Imam Ghazali رحمة الله عليه said that the mind/intellect has to be the king in the body, and anger/desires must be the servants. So if for example one’s desires are running wild towards the impermissible, the king must instruct his anger to arrest that desire. One’s intellect must question that if I were to carry out this desire of mine, what would the consequences be? If it’s negative, I cannot continue with this desire, and if it’s positive, then I can carry it out.
If the intellect does not command anger to arrest desire, then the same intellect will be used by desire to commit wrong. Do you not see how a teenager who wishes to go out for some wrongdoing, completely bluffs his father with a clever, concocted story? He is able to do this because the king has been made the slave of the servant.
Our emotions must be controlled by our intellect, and our intellect must be bound by the Shariah. When this principle is firmly in place, our lives will become peaceful and our hearts will become inclined towards dhikrullah. But when there is a weakness in this, then we will become like animals in our behaviour: out of control and unpredictable.
The companion of the Prophet ﷺ, Abu Talha رضي الله عنه, once embarked on a journey, leaving his wife and baby at home. On his way back home, his baby passed away. Let us analyse the situation before continuing; her baby was alive before he left, and now, he has passed away. I ask you, what does her emotions want to do as soon as her husband enters the home? This is her husband: The one who she shares her child with. She can stand strong the whole time but when he comes home, she is just waiting to fall in his arms, looking for strength in him. Ready to break down. But you see she had Imaan, so she controlled it. Her intellect instructed her emotions that no, you will not break down like that because when he returns, whether you tell him immediately or after a few hours, it will not make any difference. The baby has passed away, he has moved on. If you tell him immediately he will not eat, or fulfil his desire out of sadness.
She understood this because she thought logically, deciding with her intellect rather than her emotions. So when he eventually returned home and enquired that how is the child? She simply replied that he is better than before. She proceeded to serve him food and she fulfilled his conjugal rights. After he was at ease, she was still contemplating how to soften the blow for him. So she began by posing a question. She asked him that if someone borrows something from a family, and that family asks for it back, can that person refuse to return it?
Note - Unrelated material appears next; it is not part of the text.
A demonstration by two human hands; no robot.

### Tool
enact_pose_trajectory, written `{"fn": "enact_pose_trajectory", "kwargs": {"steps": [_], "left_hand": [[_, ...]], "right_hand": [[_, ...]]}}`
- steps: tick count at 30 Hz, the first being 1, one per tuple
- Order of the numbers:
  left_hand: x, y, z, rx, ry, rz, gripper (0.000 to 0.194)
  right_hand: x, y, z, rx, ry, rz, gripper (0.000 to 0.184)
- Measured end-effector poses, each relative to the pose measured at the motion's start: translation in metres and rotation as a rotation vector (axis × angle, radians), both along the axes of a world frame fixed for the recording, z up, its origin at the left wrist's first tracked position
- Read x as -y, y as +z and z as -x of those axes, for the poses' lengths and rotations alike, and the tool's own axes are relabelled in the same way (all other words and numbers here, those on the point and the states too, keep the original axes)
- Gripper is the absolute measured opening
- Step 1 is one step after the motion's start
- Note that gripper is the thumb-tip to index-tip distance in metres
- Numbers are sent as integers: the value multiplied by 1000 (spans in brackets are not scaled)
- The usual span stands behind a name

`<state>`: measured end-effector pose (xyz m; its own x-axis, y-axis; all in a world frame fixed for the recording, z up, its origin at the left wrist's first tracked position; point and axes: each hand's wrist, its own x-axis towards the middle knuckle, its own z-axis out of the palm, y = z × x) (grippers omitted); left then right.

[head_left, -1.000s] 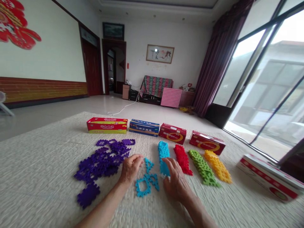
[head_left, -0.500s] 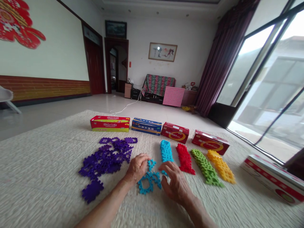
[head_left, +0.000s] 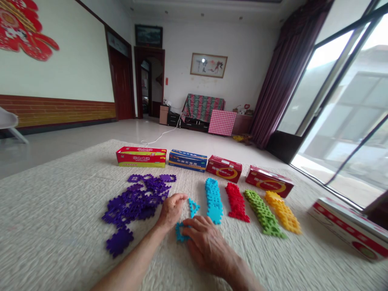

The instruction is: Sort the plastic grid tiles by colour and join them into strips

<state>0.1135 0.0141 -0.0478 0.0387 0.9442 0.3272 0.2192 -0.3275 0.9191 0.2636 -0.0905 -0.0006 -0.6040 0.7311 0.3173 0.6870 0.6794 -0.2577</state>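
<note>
My left hand point(head_left: 172, 211) rests beside the purple heap with its fingers curled together, and I see nothing in them. Just right of its fingertips lies a light blue triangular interlocking piece point(head_left: 193, 207). Bent over a light blue square interlocking piece point(head_left: 180, 233), my right hand point(head_left: 204, 242) has its fingers on that piece and hides most of it. Beyond the right hand is a row of overlapping light blue pieces point(head_left: 214, 200). Several purple interlocking pieces point(head_left: 136, 202) are heaped to the left, with one purple piece point(head_left: 119, 241) at the near end.
Rows of red pieces point(head_left: 237, 203), green pieces point(head_left: 263, 213) and yellow pieces point(head_left: 282, 212) lie to the right. Behind stand a red-yellow box point(head_left: 141, 157), a blue box point(head_left: 188, 161) and two dark red boxes point(head_left: 224, 169). A white-red box point(head_left: 348, 228) sits far right on the carpet point(head_left: 60, 226).
My right hand has moved left and toward me onto the light blue pieces, uncovering the near end of the light blue row. My left hand has drawn slightly left, away from the triangular piece.
</note>
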Motion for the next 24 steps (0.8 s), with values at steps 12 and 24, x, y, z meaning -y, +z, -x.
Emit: {"fn": "enact_pose_trajectory", "kwargs": {"steps": [12,24], "left_hand": [[15,7,-5,-215,-237,-191,30],[27,-2,-14,-615,-246,-481,22]], "right_hand": [[-31,-13,-65,-352,-426,-189,27],[-17,-38,-79,-386,-547,-162,26]]}}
Her husband replied that no, he cannot refuse like that. She responded saying that our child was a gift from Allah. Now, Allah has taken our child back.
Her composure and mannerisms at such a devastating point in her life, really reflects her high level of piety and trust in Allah. She did not act on her emotions and likewise, we should learn to not act on our emotions or anger either. Control it, do not be controlled by it.
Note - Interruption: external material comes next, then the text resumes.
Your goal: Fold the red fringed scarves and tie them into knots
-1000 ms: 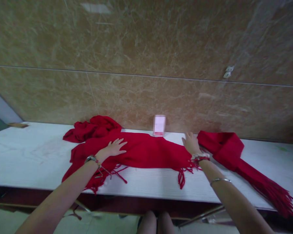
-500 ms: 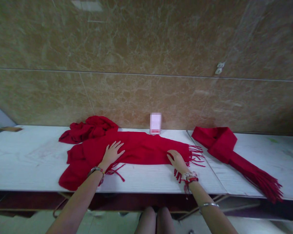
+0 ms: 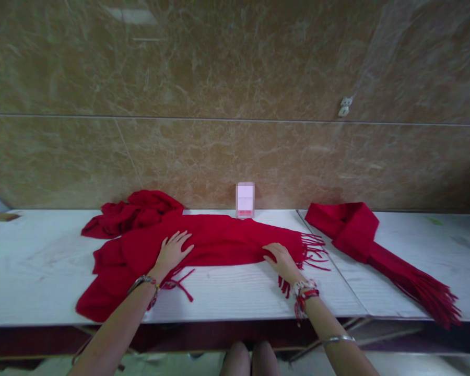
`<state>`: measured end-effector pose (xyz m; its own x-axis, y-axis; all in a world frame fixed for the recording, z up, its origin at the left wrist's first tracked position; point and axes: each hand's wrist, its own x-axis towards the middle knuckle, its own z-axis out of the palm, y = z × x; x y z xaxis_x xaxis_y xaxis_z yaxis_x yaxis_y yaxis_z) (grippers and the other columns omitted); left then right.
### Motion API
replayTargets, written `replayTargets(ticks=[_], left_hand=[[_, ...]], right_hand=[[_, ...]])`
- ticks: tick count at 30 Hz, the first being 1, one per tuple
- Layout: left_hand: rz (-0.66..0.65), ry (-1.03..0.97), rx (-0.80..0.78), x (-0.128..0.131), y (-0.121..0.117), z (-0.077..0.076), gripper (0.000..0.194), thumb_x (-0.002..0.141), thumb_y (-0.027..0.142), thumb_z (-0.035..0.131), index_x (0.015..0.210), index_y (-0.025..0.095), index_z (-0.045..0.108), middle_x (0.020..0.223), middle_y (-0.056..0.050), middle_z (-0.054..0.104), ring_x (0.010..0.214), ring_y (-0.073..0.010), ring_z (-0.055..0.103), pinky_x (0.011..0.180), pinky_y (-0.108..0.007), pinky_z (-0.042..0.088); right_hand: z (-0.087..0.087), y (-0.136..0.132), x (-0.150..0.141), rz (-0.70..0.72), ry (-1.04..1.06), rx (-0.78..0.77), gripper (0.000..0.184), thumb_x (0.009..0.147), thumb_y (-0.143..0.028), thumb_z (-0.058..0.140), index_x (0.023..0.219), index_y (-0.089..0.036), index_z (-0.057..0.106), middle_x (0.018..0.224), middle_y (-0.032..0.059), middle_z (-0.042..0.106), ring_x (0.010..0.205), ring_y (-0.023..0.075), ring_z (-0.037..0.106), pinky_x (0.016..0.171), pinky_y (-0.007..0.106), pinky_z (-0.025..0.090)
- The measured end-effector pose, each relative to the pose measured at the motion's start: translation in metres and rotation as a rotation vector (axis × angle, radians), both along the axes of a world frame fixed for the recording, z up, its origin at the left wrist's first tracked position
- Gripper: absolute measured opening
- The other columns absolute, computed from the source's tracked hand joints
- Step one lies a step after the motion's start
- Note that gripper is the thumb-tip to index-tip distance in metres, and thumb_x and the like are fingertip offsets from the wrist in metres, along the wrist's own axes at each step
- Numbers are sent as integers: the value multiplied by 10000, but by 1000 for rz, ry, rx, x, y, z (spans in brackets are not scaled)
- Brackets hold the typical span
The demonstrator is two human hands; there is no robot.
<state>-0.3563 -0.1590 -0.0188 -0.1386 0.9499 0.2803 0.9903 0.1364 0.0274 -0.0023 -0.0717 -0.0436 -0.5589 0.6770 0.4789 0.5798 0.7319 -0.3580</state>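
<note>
A red scarf [image 3: 223,243] lies stretched across the white table, its fringe spread to the right and its left part bunched in loose folds. My left hand [image 3: 172,253] rests flat on the scarf with the fingers spread. Near the scarf's lower edge, toward the fringed end, is my right hand [image 3: 280,260], fingers slightly bent and the thumb held apart from them. It touches the cloth without a visible grip. More red fringe pokes out below each hand. Both wrists wear bracelets.
A crumpled red cloth [image 3: 139,211] lies behind the scarf at the left. To the right is a folded red scarf [image 3: 352,235] with a fringed tail. A phone-shaped object with a blurred face [image 3: 245,200] leans on the marble wall [image 3: 203,156]. The white table [image 3: 35,266] has a seam at right.
The view has shifted slightly. Both hands stay at nearly the same places on the scarf, which keeps its shape.
</note>
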Motion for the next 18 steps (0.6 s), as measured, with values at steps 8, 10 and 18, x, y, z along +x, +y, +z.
replayTargets(ticks=[8, 10, 18], left_hand=[[-36, 37, 43, 0, 1, -3, 393, 844, 316, 435, 1209, 190, 508, 1289, -108, 496, 1214, -278, 405, 970, -497, 305], [-129, 69, 93, 3, -2, -1, 384, 843, 277, 418, 1205, 189, 510, 1273, -109, 510, 1194, -255, 427, 986, -468, 295], [-400, 103, 100, 11, -7, 2, 355, 845, 200, 380, 1152, 162, 555, 1096, -104, 597, 1027, -198, 525, 911, -356, 379]], right_hand=[[-4, -1, 1, -78, 148, 142, 283, 792, -157, 458, 1034, -197, 600, 1104, 130, 533, 1076, 260, 476, 883, 468, 422], [-5, -3, 0, -14, 92, 122, 251, 775, -206, 517, 1008, -209, 610, 1125, 122, 525, 1085, 264, 473, 883, 471, 418], [0, -5, 0, -67, 87, 32, 200, 823, -206, 457, 732, -201, 634, 857, 88, 611, 861, 224, 548, 790, 394, 442]])
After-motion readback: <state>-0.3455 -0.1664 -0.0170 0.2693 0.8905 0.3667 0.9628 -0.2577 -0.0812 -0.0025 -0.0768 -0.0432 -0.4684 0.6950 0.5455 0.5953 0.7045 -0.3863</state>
Often, saalikeen remark that I am not in the mood to make dhikr. I feel like I will fall into sin, I am so tempted. My response is that these problems will continuously occur, it is natural. But if we keep the king in charge, we will manage to overcome such temptations. Look at a person who works at a shop or the CEO of a business firm. Some days he will feel energetic at work, other days he will feel lethargic. But can he allow these ‘feelings’ to dictate how much work he completes in the day? No, not really because he has to finish his paperwork or organise his files, so he will exert himself whether he likes it or not. Work is work, it needs to get done. Deen is deen, it needs to be followed.
Hazrat Maulana Maseehullah Khan رحمة الله عليه would say that we undermine the strength of the mind. We undermine the power of it. A hunter who owns a horse and a dog will train them both until they become submissive, attacking and running only at his command. The hunter will control them both and that is how the mind should be. The intellect holds the reins of our emotions in its hands, and they will move in accordance to its instructions.
Sometimes when you go to the park, you come across a man who is taking his dog for a walk, but it looks like the dog is taking him for a walk. The dog is running wild in every direction and he is running behind it, whilst the leash is tangling around his hands. Whereas a trained dog will walk submissively behind its master, even if other dogs bark at it, it will still remain focused.
Likewise, the nafs needs to be trained, our desires needs to be reined in, our anger needs to be put on a leash and our intellect must be in control. Once we master this, only then will we be able to live in harmony with ourselves and those around us, displaying good character in all situations as a believer should.